The case last cited is illuminating. A trust agreement, after requiring the trustee to pay over the income to the settlor during his life and after his death in equal shares to his five named children, specified that the trust estate was to be divided among the children in the event the property held in trust was not sold within twenty-one years after the settlor's death. Then followed a provision that "And in case of the death of any of said children, then such shares [of the estate] coming to such deceased child or children shall descend to the heirs of such deceased child or children." After the death of the settlor but before the expiration of the twenty-one years, one of the settlor's children, Adela, died leaving all her property by will to certain beneficiaries. The trial court held that Adela, having survived the testator, had an indefeasibly vested interest which passed under her will, and the Appellate Court affirmed, relying upon the rule of construction supposedly laid down in Murphy v. Westhoff, 386 Ill. 136, and Peadro v. Peadro, 400 Ill. 482. Upon further appeal, this court reversed, observing: "The same rules of construction used in regard to wills are alike applicable to the construction of trust agreements. * * * The question then of paramount importance is the settlor's intention. This seems to be the general purpose, rather than to determine which technical rule of construction can be applied to the facts and adopted regardless of the stated and apparent intention and desire of the settlor. * * * If the intention may be gathered from its language without reference to rules of construction, there is no occasion to use the latter. Where the use of rules as a presumed intention so twist and warp the evident meaning of a will as to render it ambiguous or unreasonable, and when, on the other hand, the words used in their ordinary sense are plain and their meaning clear, construction demands the use of the plain intention over the presumed intention, which is fixed by rules used only where the actual intent cannot be ascertained." Since the court found that the language of the trust instrument clearly directed that in the event one of the named children should die before the termination of the trust, that child's share should go to his or her heirs, the decree of the trial court and the judgment of the Appellate Court were reversed.

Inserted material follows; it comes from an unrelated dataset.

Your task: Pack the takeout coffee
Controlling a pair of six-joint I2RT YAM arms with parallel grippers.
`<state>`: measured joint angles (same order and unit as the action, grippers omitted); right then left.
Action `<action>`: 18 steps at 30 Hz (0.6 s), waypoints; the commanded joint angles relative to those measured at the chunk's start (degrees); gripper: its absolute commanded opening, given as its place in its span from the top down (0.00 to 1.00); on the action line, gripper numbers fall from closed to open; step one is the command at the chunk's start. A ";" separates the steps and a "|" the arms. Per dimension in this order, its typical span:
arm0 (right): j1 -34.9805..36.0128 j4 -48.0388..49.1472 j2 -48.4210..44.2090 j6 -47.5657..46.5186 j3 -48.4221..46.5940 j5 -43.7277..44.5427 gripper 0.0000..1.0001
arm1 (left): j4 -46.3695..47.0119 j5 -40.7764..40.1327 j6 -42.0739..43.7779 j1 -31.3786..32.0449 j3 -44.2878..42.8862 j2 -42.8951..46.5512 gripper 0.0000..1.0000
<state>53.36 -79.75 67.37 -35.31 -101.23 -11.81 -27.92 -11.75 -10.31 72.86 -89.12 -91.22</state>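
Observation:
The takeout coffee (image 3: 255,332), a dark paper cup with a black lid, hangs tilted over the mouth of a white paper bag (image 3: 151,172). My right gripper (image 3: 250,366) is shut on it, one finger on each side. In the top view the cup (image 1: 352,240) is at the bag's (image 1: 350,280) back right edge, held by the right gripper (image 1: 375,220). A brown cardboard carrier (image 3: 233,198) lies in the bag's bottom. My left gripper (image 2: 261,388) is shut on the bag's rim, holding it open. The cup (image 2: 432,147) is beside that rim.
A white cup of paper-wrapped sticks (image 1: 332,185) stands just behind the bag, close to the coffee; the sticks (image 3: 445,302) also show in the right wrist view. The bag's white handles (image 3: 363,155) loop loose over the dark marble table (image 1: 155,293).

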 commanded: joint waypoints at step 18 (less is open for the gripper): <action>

While the language of the two instruments involved is, of course, different, the analogy between the Storkan case and the instant one is obvious. Here, also, the intent of the testator is so clearly expressed as to completely negate the application of any technical rules of construction. This is apparent from the scheme of the will. Paragraph 4 (a) and paragraph 5 are concerned with events at the death of the testator; the provision at issue — paragraph 4(b) — covers the subsequent situation, — what is to occur on the death of the life tenants. In such a scheme, the phrase "or if he [Arthur] be dead," cannot logically be separated from the key words introducing the sentence, "On the death of [the life tenants]." These words fix the time for termination of the trust; they fix also the time for Arthur's interest to take effect in possession. The duty of the trustee is specified — to deliver the assets to Arthur, "or if he be dead, then to his lawful heirs." In this language there is no intimation that the trustee, having ascertained that Arthur is dead, must make further inquiry as to the date of his death, and must then correlate that date with the date of the testator's death. Any such suggestion must come from a source other than the words of the testator. This conclusion is fortified by the fact that the language of the will demonstrates that the testator knew how to correlate the death of a beneficiary with his own death. Thus, in paragraph 4(a) he employs the phrase, "If my said wife dies before I do." That the termination of the trust is the pivotal feature of paragraph 4(b) is of further significance upon examination of the court's opinion in Murphy v. Westhoff, 386 136, relied upon so heavily by appellee. It was there noted, as a major basis for distinguishing Smith v. Shepard, 370 Ill. 491, "that the will in that case [Smith v. Shepard] provided for the disposition of that portion of the estate remaining at the death of his [the testator's] wife and that the time of the division was the death of the wife." In view of the foregoing factors, we are of the opinion that, as in the Storkan case, "it is unnecessary to resort to technical rules of construction to ascertain the intent" of the testator because the testator has plainly and clearly directed that in the event of Arthur's death before that of the last life tenant, the trust estate should go to Arthur's lawful heirs.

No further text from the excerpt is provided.